## [Exercise brief]
Repeat all entries word for word; skip images.

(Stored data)
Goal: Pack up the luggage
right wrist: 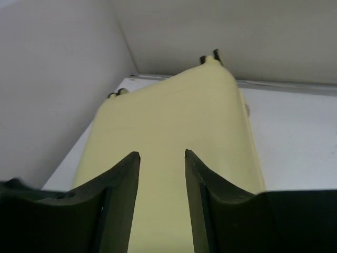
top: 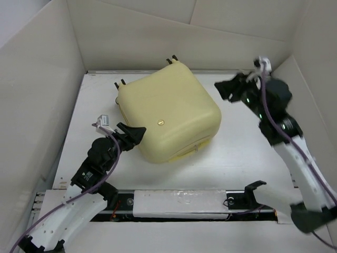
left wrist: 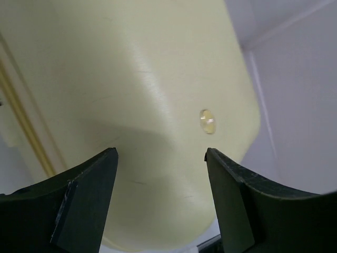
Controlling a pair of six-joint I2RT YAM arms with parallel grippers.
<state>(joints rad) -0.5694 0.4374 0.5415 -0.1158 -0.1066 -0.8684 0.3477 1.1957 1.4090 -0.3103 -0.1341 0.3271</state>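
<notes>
Left claw: spread, nothing between its fingers. It sits at the near-left corner of the luggage. The overhead view does not show whether it touches the shell. In the left wrist view the pale yellow shell fills the gap between the two dark fingers.

Luggage: closed, lying flat on the white surface about midway across it and turned so that one corner points toward the arms. A small round emblem shows on the upper face near the front edge. A seam line runs along the near-right side.

Right claw: spread and empty, held in the air to the right of the luggage and apart from it. It points toward the luggage's far-right side. The right wrist view looks along the shell between the fingers.

Wheels: dark casters project from the far corner. More show at the left corner.

White walls enclose the surface on the left, far and right sides.
</notes>
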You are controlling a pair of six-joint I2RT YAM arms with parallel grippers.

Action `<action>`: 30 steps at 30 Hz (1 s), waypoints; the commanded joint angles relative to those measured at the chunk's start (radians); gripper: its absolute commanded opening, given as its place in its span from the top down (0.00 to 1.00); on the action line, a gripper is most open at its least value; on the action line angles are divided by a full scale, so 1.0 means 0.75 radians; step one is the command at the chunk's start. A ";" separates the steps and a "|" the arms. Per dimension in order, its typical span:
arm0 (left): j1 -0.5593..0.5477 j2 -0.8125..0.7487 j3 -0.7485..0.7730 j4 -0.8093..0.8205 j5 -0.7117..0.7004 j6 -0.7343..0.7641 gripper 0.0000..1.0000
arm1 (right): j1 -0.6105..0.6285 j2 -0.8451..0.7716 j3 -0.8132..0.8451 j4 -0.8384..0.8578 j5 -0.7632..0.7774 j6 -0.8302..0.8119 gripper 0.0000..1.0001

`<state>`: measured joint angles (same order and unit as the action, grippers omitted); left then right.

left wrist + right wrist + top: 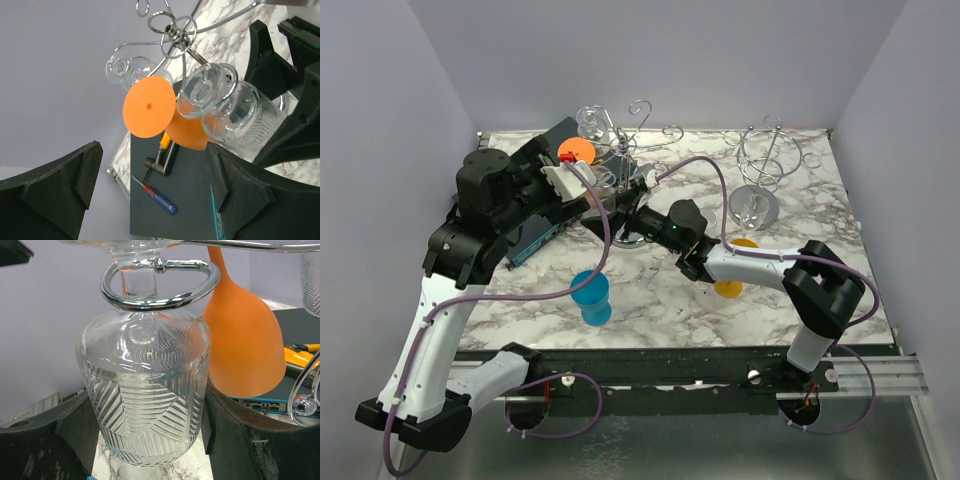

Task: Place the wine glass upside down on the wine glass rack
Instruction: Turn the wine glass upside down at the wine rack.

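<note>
Marble table [660, 290], and the wine glass [142, 390] hangs upside down, stem in the ring of the wine glass rack [155, 304], so the right gripper [147, 412] clamped on its bowl should release gently and pull straight back, while the left gripper [150, 187] is wide open, empty.

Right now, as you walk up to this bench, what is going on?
The right end effector grips the bowl of a clear glass that hangs upside down, its stem inside a ring of the rack. The left end effector is open and holds nothing, close to the same rack, where an orange glass hangs too. A blue glass waits on the table.
</note>
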<state>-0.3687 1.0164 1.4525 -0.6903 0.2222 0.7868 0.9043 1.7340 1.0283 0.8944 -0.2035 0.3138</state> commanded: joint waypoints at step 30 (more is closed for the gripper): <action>-0.001 0.015 -0.096 0.093 -0.004 -0.057 0.12 | -0.019 -0.060 -0.209 0.257 0.105 -0.043 0.56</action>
<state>-0.3687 1.0218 1.3922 -0.6506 0.2375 0.7616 0.9009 1.7050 0.9077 1.0500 -0.1608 0.2611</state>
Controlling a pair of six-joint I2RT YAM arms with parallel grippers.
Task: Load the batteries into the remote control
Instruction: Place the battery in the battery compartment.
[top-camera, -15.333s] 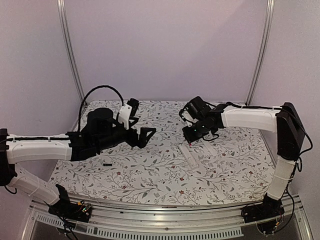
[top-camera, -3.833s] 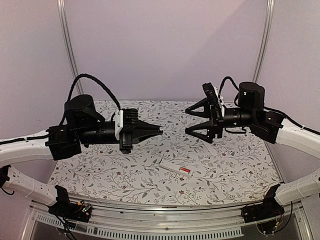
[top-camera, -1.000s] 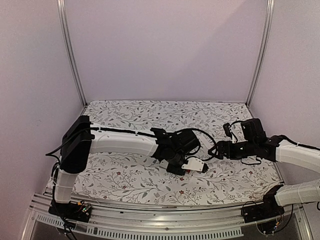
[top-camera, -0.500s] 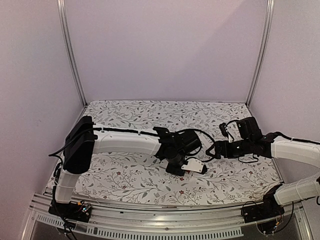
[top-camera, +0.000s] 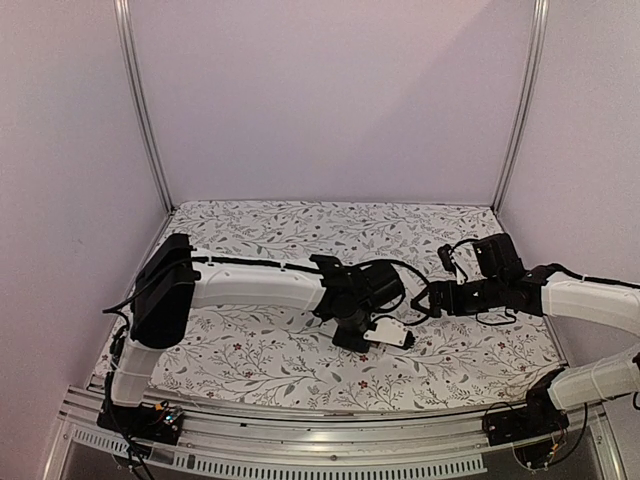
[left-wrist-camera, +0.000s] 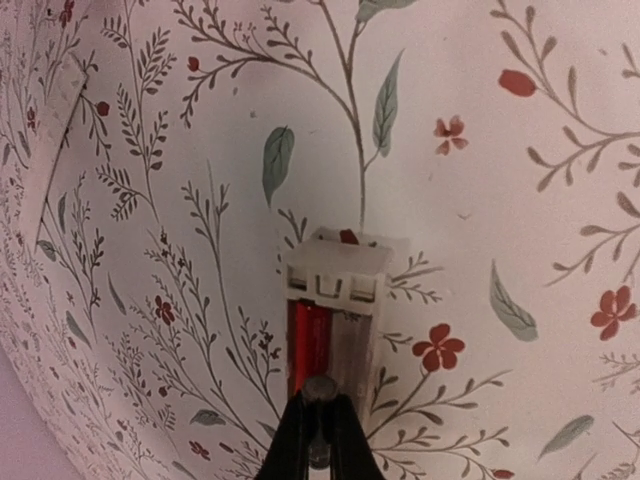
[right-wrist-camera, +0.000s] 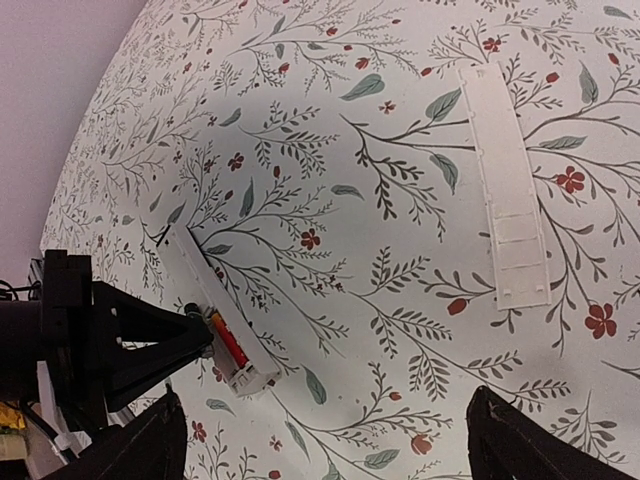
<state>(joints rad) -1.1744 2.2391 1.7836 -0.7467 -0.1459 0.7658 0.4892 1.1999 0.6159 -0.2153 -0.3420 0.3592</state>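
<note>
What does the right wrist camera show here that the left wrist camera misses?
Right wrist only: the whole cover strip lying apart from the remote control, the remote's full length, and the open right pincer. Left wrist only: the slot beside the red battery, looking unfilled. Both: that red battery in the remote's open end, and the left pincer shut on what looks like a second battery.
</note>
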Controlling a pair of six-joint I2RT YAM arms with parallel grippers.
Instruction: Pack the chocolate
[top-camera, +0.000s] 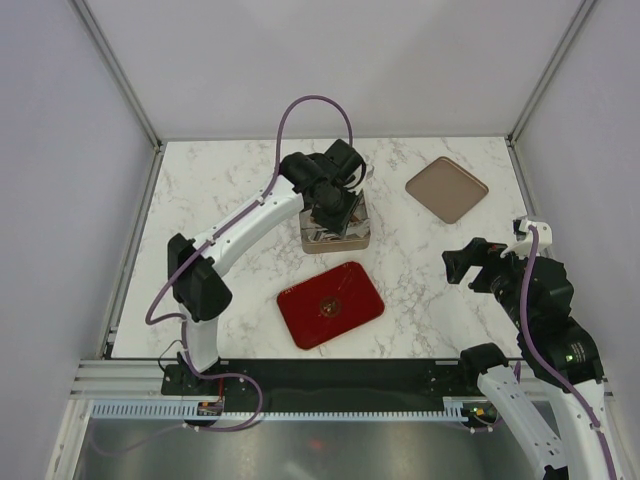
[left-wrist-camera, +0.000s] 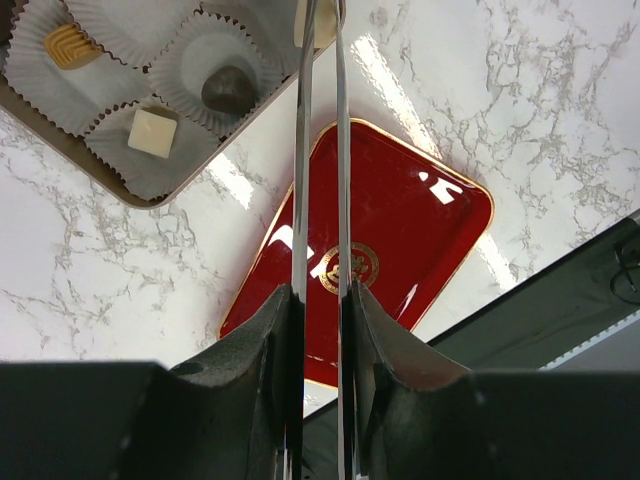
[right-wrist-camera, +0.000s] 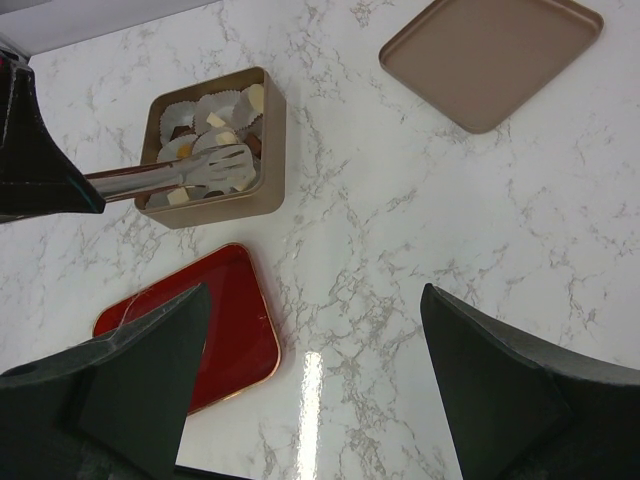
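Top external view has the left arm (top-camera: 235, 240) reaching from the near left corner across the marble surface (top-camera: 220, 190) to a tan box (top-camera: 352, 240) near the middle, with the left tool (top-camera: 335, 210) hanging directly over it. That tool is narrowed onto a pair of metal tongs (left-wrist-camera: 298, 150), whose two blades run close together and point down towards the box. The chocolate sits inside the box in white paper cups (left-wrist-camera: 40, 90): the left wrist view shows a tan ridged piece (left-wrist-camera: 70, 45), a dark rounded piece (left-wrist-camera: 228, 90) and a white square piece (left-wrist-camera: 152, 132), each in its own cup. A cream piece (left-wrist-camera: 318, 25) shows at the tongs' tips, though whether it is pinched I cannot tell. Just nearer than the box lies a red tray (top-camera: 330, 305) with a gold rim and a gold emblem at its centre, carrying no chocolate. Farther right, towards the back, a flat tan lid (top-camera: 447, 188) lies apart from the box. At the far right the right tool (top-camera: 462, 265) hovers above the bare surface, its fingers spread wide and holding nothing
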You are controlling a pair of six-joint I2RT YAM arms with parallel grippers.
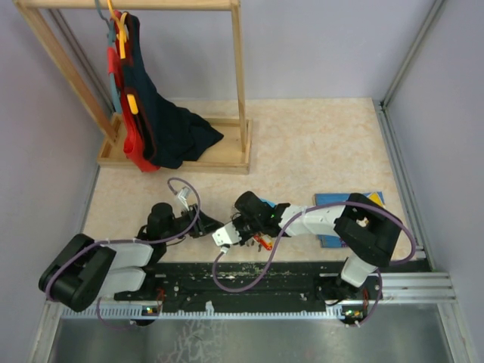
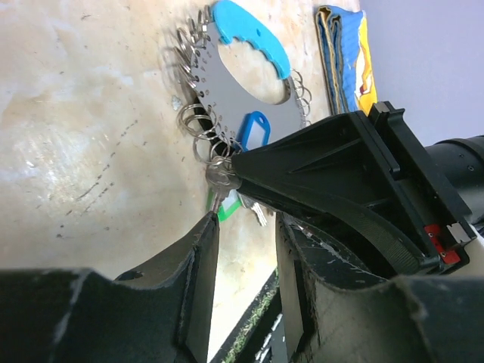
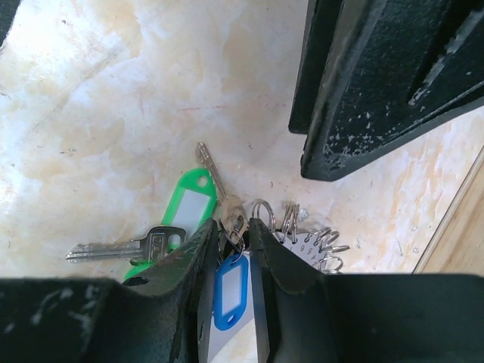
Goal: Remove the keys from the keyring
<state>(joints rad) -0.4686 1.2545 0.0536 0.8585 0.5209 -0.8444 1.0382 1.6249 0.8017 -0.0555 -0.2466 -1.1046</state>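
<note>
Keyring (image 2: 227, 113) lying on desk (image 1: 302, 144) near front edge, between my two arms. My right gripper (image 3: 231, 231) pinching one small ring at keyring's rim. My left gripper (image 2: 243, 227) spread, nothing inside, tips just short of green tag (image 3: 189, 200). Counted: two silver keys (image 3: 113, 248), one blue tag (image 3: 231, 287). Book (image 1: 329, 200) close on right. Open desk beyond, up to clothes rack (image 1: 240, 83).

Robotics lab test cell, plain grey wall panels (image 1: 318, 45), aluminium frame rails (image 1: 412, 286), marble-look tabletop (image 1: 318, 144), left arm (image 1: 113, 261) and right arm (image 1: 325, 219) bolted at its near edge, wooden clothes rack (image 1: 240, 76) standing on it
</note>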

## [Result of this exercise]
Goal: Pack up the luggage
right wrist: 
top: 
left wrist: 
Controlling a pair of six-joint I2RT YAM arms with parallel grippers.
<state>(joints rad) -0.5694 0.4374 0.5415 -0.1158 -0.1066 -0.8684 0.3477 1.1957 1.4090 -0.3103 -0.1341 0.3271</state>
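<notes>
Left claw: spread, nothing between its fingers. It sits at the near-left corner of the luggage. The overhead view does not show whether it touches the shell. In the left wrist view the pale yellow shell fills the gap between the two dark fingers.

Luggage: closed, lying flat on the white surface about midway across it and turned so that one corner points toward the arms. A small round emblem shows on the upper face near the front edge. A seam line runs along the near-right side.

Right claw: spread and empty, held in the air to the right of the luggage and apart from it. It points toward the luggage's far-right side. The right wrist view looks along the shell between the fingers.

Wheels: dark casters project from the far corner. More show at the left corner.

White walls enclose the surface on the left, far and right sides.
</notes>
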You are controlling a pair of six-joint I2RT YAM arms with parallel grippers.

Action `<action>`: 30 steps at 30 Hz (1 s), waypoints; the commanded joint angles relative to those measured at the chunk's start (radians); gripper: its absolute commanded opening, given as its place in its span from the top down (0.00 to 1.00); on the action line, a gripper is most open at its least value; on the action line angles are divided by a full scale, so 1.0 means 0.75 radians; step one is the command at the chunk's start. A ";" separates the steps and a "|" the arms. Per dimension in order, its typical span:
arm0 (left): j1 -0.5593..0.5477 j2 -0.8125..0.7487 j3 -0.7485..0.7730 j4 -0.8093..0.8205 j5 -0.7117..0.7004 j6 -0.7343..0.7641 gripper 0.0000..1.0000
arm1 (right): j1 -0.6105..0.6285 j2 -0.8451..0.7716 j3 -0.8132..0.8451 j4 -0.8384..0.8578 j5 -0.7632..0.7774 j6 -0.8302..0.8119 gripper 0.0000..1.0001

`<state>`: measured joint angles (same order and unit as the action, grippers omitted); left then right.

left wrist + right wrist + top: 

Task: Place the wine glass upside down on the wine glass rack
Instruction: Turn the wine glass upside down at the wine rack.

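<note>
Marble table [660, 290], and the wine glass [142, 390] hangs upside down, stem in the ring of the wine glass rack [155, 304], so the right gripper [147, 412] clamped on its bowl should release gently and pull straight back, while the left gripper [150, 187] is wide open, empty.

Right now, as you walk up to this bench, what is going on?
The right end effector grips the bowl of a clear glass that hangs upside down, its stem inside a ring of the rack. The left end effector is open and holds nothing, close to the same rack, where an orange glass hangs too. A blue glass waits on the table.
</note>
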<state>-0.3687 1.0164 1.4525 -0.6903 0.2222 0.7868 0.9043 1.7340 1.0283 0.8944 -0.2035 0.3138</state> commanded: joint waypoints at step 30 (more is closed for the gripper): <action>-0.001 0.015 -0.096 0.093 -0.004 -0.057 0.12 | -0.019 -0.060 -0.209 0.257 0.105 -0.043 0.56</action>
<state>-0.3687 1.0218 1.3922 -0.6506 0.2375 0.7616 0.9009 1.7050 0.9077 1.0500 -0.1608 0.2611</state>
Controlling a pair of six-joint I2RT YAM arms with parallel grippers.
Task: Load the batteries into the remote control
Instruction: Place the battery in the battery compartment.
[top-camera, -15.333s] 
[top-camera, -3.833s] 
[top-camera, -1.000s] 
[top-camera, -0.500s] 
[top-camera, +0.000s] 
[left-wrist-camera, +0.000s] 
[right-wrist-camera, +0.000s] 
<state>(joints rad) -1.1744 2.2391 1.7836 -0.7467 -0.1459 0.7658 0.4892 1.1999 0.6159 -0.2153 -0.3420 0.3592</state>
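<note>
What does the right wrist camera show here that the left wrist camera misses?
Right wrist only: the whole cover strip lying apart from the remote control, the remote's full length, and the open right pincer. Left wrist only: the slot beside the red battery, looking unfilled. Both: that red battery in the remote's open end, and the left pincer shut on what looks like a second battery.
</note>
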Controlling a pair of six-joint I2RT YAM arms with parallel grippers.
Instruction: Pack the chocolate
[top-camera, +0.000s] 
[left-wrist-camera, +0.000s] 
[right-wrist-camera, +0.000s] 
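Top external view has the left arm (top-camera: 235, 240) reaching from the near left corner across the marble surface (top-camera: 220, 190) to a tan box (top-camera: 352, 240) near the middle, with the left tool (top-camera: 335, 210) hanging directly over it. That tool is narrowed onto a pair of metal tongs (left-wrist-camera: 298, 150), whose two blades run close together and point down towards the box. The chocolate sits inside the box in white paper cups (left-wrist-camera: 40, 90): the left wrist view shows a tan ridged piece (left-wrist-camera: 70, 45), a dark rounded piece (left-wrist-camera: 228, 90) and a white square piece (left-wrist-camera: 152, 132), each in its own cup. A cream piece (left-wrist-camera: 318, 25) shows at the tongs' tips, though whether it is pinched I cannot tell. Just nearer than the box lies a red tray (top-camera: 330, 305) with a gold rim and a gold emblem at its centre, carrying no chocolate. Farther right, towards the back, a flat tan lid (top-camera: 447, 188) lies apart from the box. At the far right the right tool (top-camera: 462, 265) hovers above the bare surface, its fingers spread wide and holding nothing
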You are controlling a pair of six-joint I2RT YAM arms with parallel grippers.
Goal: Remove the keys from the keyring
<state>(joints rad) -0.4686 1.2545 0.0536 0.8585 0.5209 -0.8444 1.0382 1.6249 0.8017 -0.0555 -0.2466 -1.1046</state>
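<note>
Keyring (image 2: 227, 113) lying on desk (image 1: 302, 144) near front edge, between my two arms. My right gripper (image 3: 231, 231) pinching one small ring at keyring's rim. My left gripper (image 2: 243, 227) spread, nothing inside, tips just short of green tag (image 3: 189, 200). Counted: two silver keys (image 3: 113, 248), one blue tag (image 3: 231, 287). Book (image 1: 329, 200) close on right. Open desk beyond, up to clothes rack (image 1: 240, 83).

Robotics lab test cell, plain grey wall panels (image 1: 318, 45), aluminium frame rails (image 1: 412, 286), marble-look tabletop (image 1: 318, 144), left arm (image 1: 113, 261) and right arm (image 1: 325, 219) bolted at its near edge, wooden clothes rack (image 1: 240, 76) standing on it
</note>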

The exercise is finished and nothing remains.